A new study indicates that mass extinctions affect the pace of evolution, not just in the immediate aftermath of catastrophe, but for millions of years to follow. The study’s authors, University of Chicago’s Andrew Z. Krug and David Jablonski, will publish their findings in the August issue of the journal Geology.
Scientists expected to see an evolutionary explosion immediately following a mass extinction, but Krug and Jablonski’s findings go far beyond that.
“There’s some general sense that the event happens, there’s some aftermath and then things return to normal,” said Krug, a research scientist in geophysical sciences at UChicago. But in reality, Krug said, “Things don’t return to what they were before. They operate at a different pace, sometimes more rapidly, other times more slowly.

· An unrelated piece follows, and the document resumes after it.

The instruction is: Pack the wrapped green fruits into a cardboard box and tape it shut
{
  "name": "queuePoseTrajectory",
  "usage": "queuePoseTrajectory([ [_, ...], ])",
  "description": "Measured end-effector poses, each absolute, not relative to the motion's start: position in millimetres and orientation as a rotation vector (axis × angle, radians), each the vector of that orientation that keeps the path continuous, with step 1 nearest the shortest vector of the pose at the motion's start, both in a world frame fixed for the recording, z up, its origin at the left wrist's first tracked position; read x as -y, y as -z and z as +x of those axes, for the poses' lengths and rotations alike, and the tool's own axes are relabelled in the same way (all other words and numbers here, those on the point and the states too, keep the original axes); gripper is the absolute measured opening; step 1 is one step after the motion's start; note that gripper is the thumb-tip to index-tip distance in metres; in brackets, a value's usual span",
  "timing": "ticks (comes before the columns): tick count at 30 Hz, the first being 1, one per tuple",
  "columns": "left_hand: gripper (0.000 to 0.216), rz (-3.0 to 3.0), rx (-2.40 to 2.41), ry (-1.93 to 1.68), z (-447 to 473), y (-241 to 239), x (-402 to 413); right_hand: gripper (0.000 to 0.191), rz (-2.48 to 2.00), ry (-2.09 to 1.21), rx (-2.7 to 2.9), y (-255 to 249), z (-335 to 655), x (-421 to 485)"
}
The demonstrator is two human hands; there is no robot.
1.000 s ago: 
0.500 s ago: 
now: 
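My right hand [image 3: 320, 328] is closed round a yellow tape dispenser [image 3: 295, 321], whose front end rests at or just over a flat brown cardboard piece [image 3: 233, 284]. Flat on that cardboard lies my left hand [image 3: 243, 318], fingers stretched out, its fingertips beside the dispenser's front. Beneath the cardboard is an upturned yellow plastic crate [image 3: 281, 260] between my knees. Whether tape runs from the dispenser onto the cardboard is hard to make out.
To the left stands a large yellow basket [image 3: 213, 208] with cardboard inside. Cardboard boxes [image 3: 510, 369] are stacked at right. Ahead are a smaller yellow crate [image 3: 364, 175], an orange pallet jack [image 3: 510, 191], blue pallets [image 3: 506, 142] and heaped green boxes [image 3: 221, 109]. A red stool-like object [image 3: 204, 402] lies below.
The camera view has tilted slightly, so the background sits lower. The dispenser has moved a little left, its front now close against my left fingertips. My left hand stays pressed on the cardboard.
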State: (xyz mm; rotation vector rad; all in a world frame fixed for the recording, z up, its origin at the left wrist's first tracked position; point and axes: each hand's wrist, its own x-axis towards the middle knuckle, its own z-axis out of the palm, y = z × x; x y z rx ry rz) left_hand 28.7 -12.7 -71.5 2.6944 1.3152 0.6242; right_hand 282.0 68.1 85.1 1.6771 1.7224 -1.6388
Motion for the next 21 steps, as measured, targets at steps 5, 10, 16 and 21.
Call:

Evolutionary rates shift, and that shift is permanent until the next mass extinction.”
Krug and Jablonski’s suggestion that the potential for rapid speciation and expansion of survivors and new groups of organisms in the “emptier” world following a mass extinction “is a reasonable possibility as one source of rate change,” said paleontologist Richard Bambach of the Smithsonian Museum of Natural History, who was not directly involved in the UChicago study.

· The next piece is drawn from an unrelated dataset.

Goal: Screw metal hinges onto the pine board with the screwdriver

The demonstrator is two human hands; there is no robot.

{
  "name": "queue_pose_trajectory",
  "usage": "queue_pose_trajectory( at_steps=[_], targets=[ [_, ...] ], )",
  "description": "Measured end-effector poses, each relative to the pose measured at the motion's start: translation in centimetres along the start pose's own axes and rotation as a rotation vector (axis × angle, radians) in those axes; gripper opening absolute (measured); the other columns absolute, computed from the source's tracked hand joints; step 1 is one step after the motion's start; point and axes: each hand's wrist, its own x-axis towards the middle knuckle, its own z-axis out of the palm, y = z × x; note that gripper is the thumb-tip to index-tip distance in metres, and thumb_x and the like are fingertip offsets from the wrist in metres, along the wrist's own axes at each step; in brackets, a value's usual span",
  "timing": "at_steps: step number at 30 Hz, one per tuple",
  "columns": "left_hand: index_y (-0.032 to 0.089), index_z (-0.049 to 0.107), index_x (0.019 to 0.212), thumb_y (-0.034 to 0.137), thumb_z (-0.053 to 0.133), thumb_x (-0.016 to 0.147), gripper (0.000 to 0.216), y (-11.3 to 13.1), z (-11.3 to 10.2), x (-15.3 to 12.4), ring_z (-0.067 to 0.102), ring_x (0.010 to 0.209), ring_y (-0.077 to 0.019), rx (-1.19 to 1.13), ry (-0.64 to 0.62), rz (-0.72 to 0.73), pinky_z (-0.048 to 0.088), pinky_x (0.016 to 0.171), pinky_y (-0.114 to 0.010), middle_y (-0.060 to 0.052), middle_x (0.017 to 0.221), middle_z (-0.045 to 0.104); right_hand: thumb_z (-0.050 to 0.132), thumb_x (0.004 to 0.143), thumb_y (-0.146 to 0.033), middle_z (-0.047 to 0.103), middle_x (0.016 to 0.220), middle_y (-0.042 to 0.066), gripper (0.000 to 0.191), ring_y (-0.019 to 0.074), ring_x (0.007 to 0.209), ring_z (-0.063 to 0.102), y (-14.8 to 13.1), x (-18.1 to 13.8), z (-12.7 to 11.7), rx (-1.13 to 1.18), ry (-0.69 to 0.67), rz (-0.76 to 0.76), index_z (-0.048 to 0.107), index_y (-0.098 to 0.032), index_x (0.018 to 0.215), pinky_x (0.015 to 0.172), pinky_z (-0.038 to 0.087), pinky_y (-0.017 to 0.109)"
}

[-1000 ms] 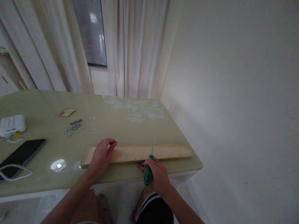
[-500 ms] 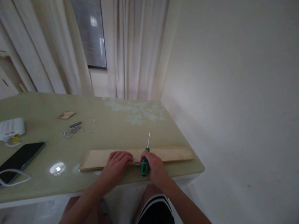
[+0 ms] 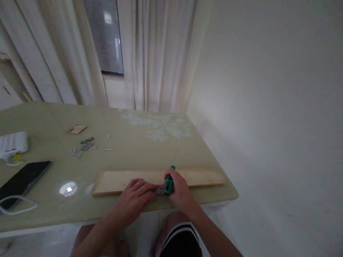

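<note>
A green-handled screwdriver (image 3: 169,186) is in the closed fingers of my right hand (image 3: 181,192), its thin shaft pointing away from me over the wooden board (image 3: 111,182). My left hand (image 3: 136,195) is at the board's near edge, fingers closed on a small metal bracket (image 3: 159,190) with holes. Thumb and fingertips of my right hand come up to the bracket's other end. How the bracket sits against the board is partly hidden by my fingers. The board lies lengthwise along the front of the table.
Several metal brackets (image 3: 87,145) and loose screws (image 3: 76,153) lie on the table (image 3: 130,141), with a small wooden piece (image 3: 76,129) behind. To the left are a phone (image 3: 19,183), a white box-shaped device (image 3: 12,145) and a white cable (image 3: 21,198). A wall (image 3: 260,129) borders the right.
Both hands have shifted slightly, bringing more of the metal bracket into sight between them. The screwdriver has tilted a little to the right. The board stays in place.
</note>
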Motion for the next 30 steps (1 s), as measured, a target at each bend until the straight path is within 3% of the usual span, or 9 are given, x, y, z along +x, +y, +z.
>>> queue_pose_trajectory(
  at_steps=[8, 18, 30],
  targets=[
    [0.025, 0.069, 0.109, 0.009, 0.062, 0.097, 0.021, 0.1, 0.0, 0.0, 0.062, 0.112, -0.023, 0.018, 0.005, -0.01, 0.042, 0.104, -0.041, -0.003, 0.126, 0.074, 0.078, 0.082, -0.011, 0.068, 0.095, 0.001, 0.027, 0.0202, 0.09, 0.063, 0.3, -0.3, -1.0, 0.011, -0.086, -0.072, 0.062, -0.025, 0.1, 0.08, 0.048, 0.03],
    [0.024, 0.068, 0.112, 0.009, 0.053, 0.1, 0.025, 0.0, -0.4, 0.0, 0.065, 0.11, -0.0229, -0.001, 0.05, 0.02, 0.046, 0.104, -0.043, -0.005, 0.125, 0.076, 0.067, 0.095, -0.015, 0.072, 0.095, 0.004, 0.013, 0.0229, 0.09, 0.061, 1.9, -2.0, -0.1, -0.168, -0.024, -0.288, 0.062, -0.025, 0.101, 0.084, 0.05, 0.035],
    [0.024, 0.07, 0.116, 0.014, 0.053, 0.101, 0.025, 0.1, -0.7, 0.1, 0.067, 0.11, -0.0224, -0.016, 0.066, -0.019, 0.053, 0.101, -0.04, -0.008, 0.119, 0.076, 0.068, 0.095, -0.019, 0.071, 0.092, 0.004, 0.01, 0.0239, 0.089, 0.062, 2.0, -2.2, 0.1, -0.149, 0.025, -0.26, 0.063, -0.026, 0.1, 0.08, 0.051, 0.035]
  ],
)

The long-term evolutionary patterns of species diversification following mass extinctions are poorly understood. Paleontologists have extensively debated whether diversity has increased over the last 251 million years, which followed the most devastating mass extinction in Earth history, Bambach said.
Inconsistent classifications
Scientists have been putting Latin names on fossils since 1758, often inconsistently. Methods and tools have changed with the times, but old names often remain. The UChicago paleontologists have combed through seemingly endless volumes of research papers and countless museum drawers in an ongoing attempt to standardize these classifications.

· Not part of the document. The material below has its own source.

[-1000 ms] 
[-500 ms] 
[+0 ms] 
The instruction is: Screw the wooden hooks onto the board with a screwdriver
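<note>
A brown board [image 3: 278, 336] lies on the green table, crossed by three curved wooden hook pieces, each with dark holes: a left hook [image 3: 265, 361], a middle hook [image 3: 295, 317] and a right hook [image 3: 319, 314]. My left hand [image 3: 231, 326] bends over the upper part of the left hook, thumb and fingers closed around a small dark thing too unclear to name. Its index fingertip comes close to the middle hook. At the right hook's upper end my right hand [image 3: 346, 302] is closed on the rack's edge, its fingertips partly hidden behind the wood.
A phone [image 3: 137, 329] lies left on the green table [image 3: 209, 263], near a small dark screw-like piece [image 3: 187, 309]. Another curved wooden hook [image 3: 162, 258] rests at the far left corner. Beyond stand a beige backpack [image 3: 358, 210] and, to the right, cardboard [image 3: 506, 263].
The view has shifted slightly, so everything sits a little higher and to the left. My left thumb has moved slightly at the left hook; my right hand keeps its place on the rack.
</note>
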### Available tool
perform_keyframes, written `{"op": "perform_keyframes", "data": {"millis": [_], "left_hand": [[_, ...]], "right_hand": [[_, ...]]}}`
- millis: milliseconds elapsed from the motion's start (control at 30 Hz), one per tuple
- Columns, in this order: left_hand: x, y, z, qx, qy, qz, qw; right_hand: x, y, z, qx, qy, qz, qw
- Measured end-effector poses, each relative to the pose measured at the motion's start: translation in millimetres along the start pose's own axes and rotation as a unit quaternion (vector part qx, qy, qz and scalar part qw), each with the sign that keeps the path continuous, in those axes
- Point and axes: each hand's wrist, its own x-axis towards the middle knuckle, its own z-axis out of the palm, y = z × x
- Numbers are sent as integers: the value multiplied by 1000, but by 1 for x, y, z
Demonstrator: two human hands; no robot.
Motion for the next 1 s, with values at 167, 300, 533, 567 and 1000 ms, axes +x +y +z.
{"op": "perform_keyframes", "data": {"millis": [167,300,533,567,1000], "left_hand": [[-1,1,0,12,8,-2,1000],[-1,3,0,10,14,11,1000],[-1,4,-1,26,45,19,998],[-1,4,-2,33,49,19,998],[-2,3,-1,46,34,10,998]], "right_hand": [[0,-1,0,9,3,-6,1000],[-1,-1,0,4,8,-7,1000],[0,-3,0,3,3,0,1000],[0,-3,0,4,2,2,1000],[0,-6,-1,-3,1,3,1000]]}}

For their Geology study, Krug and Jablonski analyzed contemporary groups of organisms from the end of the Pleistocene Epoch, which ended approximately 10,000 years ago, to the Jurassic Period, which began approximately 200 million years ago. The availability of globally abundant data on bivalves, a group that includes clams, oysters and scallops, set the study’s time boundaries.
“With some groups, like sea urchins or corals, you just couldn’t do it because the numbers aren’t big enough,” said Jablonski, the William R. Kenan Jr. Distinguished Service Professor in Geophysical Sciences.
When he and Krug statistically plotted the origination rate of new bivalve species at 50 million-year intervals, they found that all the species evolved at a fairly steady rate for millions of years. Then the bivalve groups show a sudden increase or decrease in the rates at which new species evolved. These sudden shifts marked the occurrence of a mass extinction. “They settle back down to a different rate from what was before, and they do it multiple times, corresponding to each mass extinction,” Jablonski said.
Theoretically, the origination rates of the organisms might have “been all over the map,” with evolutionary rates varying in a random or chaotic style, but they didn’t. “It’s surprising how organized the pattern is,” he said.
Krug and Jablonski’s perspective of the data is somewhat different from Bambach’s. These perspectives are “not contradictory, but complementary, ways of looking at the data,” Bambach said. “One of the valuable things about their work is that they record the pattern and pattern change during intervals that I lump together.”
Bambach bases his work on older data compilations that include the animal kingdom as a whole, while Krug and Jablonski use their new, carefully vetted data from bivalve mollusks.
Setting a new pace
“There’s been a lot of talk about the evolutionary role of mass extinctions, but it’s like the weather. Everyone talks about it, but no one does much about it,” Jablonski joked.
“No one has really thought about it in terms of these downstream dynamics, once the smoke has cleared and ecosystems have found a new equilibrium, for want of a better word. But the wonderful thing is that when they find a new equilibrium, it’s a different evolutionary pace from the one that prevailed for the preceding 50 million years. The survivors of the mass extinction, or the world they inherited, is so different from what went before that the rate of evolution is permanently changed.”
Krug and Jablonski’s research builds upon the work of UChicago’s David Raup, the Sewell L. Avery Distinguished Service Professor Emeritus in Geophysical Sciences, and Michael Foote, professor in Geophysical Sciences.
In 1978, Raup published a method for determining the extinction rate of organisms. His method involved monitoring the survivorship of a group of organisms that had all originated during a specific time period and quantifying when they disappeared. It would be like collecting census data for all individuals born on Jan. 1, 1899, tracking their longevity, then finding that the 1918 influenza epidemic had produced a spike in this group’s mortality.
Foote followed up in 2001, showing that Raup’s method worked equally well for determining origination rates as it did for extinction rates. One simply needed to use the method in reverse, tracking the time since origination of a group of co-occurring lineages as opposed to the time until extinction. Now comes Krug and Jablonski’s latest study, finding that the evolutionary “birth rate” was also reset at major catastrophes. “It’s very Chicago-esque,” Jablonski said.